WORK ORDER: Single out the lines of the material that contain "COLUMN" and copy them.

DATA FOR THE TASK:
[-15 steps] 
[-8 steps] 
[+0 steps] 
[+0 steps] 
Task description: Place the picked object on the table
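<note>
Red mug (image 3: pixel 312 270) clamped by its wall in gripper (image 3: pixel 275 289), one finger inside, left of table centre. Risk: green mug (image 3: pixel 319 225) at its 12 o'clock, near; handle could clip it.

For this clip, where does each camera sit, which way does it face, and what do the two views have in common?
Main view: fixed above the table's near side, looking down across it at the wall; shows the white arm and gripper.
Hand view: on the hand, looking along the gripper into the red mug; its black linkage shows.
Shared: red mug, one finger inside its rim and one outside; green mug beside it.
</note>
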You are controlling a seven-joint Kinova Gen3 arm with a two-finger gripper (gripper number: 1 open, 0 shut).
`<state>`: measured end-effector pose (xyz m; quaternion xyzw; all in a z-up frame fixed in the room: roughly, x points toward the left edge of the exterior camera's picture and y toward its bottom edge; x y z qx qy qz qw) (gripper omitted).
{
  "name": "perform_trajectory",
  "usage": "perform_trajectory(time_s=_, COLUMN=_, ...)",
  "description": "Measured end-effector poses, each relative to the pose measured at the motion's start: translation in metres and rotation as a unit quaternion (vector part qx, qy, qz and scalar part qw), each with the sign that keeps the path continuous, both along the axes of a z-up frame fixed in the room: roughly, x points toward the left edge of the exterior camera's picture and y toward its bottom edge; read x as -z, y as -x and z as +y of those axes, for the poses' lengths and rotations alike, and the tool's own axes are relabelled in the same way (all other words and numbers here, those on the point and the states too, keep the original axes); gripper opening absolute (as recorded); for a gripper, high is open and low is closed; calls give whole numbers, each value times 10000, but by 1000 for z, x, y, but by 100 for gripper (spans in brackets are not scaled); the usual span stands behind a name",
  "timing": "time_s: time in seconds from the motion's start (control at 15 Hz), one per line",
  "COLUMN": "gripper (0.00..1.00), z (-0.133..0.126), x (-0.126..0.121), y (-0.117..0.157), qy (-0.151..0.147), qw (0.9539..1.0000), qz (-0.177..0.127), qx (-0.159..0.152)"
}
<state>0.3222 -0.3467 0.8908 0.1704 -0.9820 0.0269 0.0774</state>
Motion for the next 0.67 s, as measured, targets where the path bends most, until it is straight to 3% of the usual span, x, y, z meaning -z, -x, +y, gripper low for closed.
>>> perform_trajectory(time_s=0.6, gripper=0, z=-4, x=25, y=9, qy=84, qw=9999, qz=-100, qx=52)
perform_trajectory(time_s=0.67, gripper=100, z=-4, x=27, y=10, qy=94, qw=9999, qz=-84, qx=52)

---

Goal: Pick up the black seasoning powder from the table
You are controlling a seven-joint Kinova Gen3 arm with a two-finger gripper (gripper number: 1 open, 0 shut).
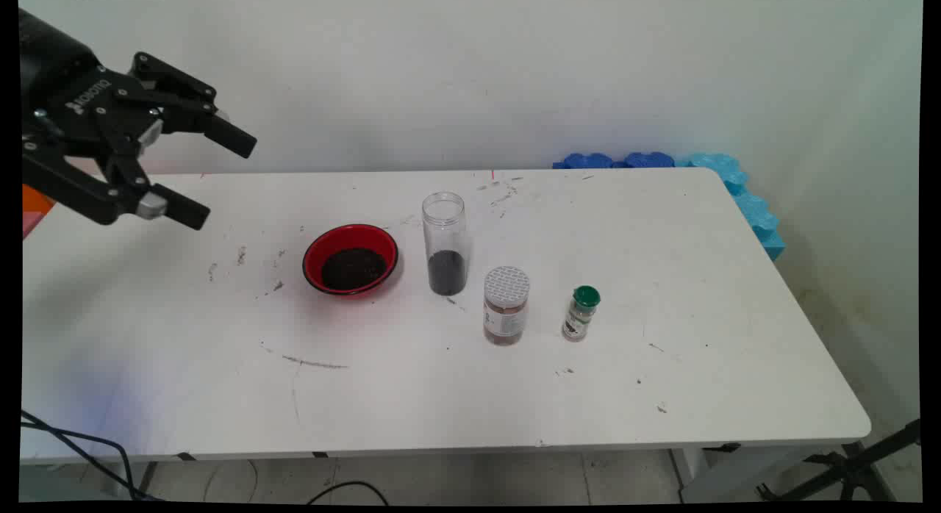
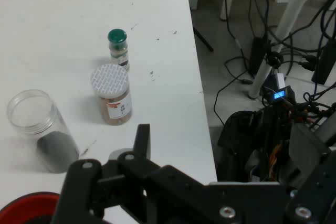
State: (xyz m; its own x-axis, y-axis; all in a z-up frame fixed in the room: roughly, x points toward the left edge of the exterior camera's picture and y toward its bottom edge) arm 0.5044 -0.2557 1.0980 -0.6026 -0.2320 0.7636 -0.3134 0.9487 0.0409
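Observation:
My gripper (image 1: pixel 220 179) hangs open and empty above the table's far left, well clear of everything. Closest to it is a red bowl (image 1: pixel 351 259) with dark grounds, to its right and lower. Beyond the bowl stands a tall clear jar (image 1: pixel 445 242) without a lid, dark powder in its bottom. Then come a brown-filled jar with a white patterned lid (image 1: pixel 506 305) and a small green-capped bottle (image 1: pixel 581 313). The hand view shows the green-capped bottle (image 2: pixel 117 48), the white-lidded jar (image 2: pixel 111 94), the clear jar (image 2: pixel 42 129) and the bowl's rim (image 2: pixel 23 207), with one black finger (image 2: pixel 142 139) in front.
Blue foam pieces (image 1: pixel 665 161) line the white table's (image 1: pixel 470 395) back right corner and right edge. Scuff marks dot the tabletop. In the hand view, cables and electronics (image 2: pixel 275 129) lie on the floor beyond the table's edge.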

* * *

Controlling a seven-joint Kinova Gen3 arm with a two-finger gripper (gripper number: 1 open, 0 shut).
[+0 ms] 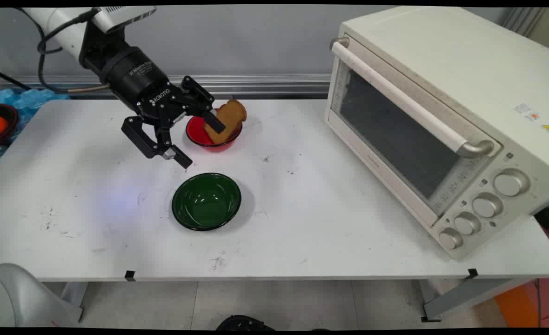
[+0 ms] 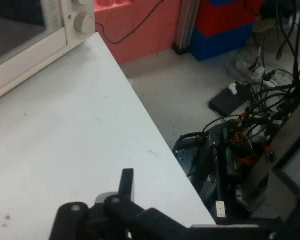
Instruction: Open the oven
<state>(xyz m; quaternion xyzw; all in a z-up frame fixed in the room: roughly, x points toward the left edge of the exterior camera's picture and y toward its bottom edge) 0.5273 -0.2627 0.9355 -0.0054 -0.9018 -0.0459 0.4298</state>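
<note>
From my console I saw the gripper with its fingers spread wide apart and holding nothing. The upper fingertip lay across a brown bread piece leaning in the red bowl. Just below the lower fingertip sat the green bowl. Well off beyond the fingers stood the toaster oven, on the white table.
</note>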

TASK ANSWER:
  "usage": "perform_trajectory(time_s=_, COLUMN=_, ...)",
  "COLUMN": "gripper (0.00..1.00), z (-0.133..0.126), x (-0.126..0.121), y (-0.117..0.157), qy (-0.151..0.147), qw (0.9539..1.0000), qz (-0.177..0.127), qx (-0.159..0.152)"

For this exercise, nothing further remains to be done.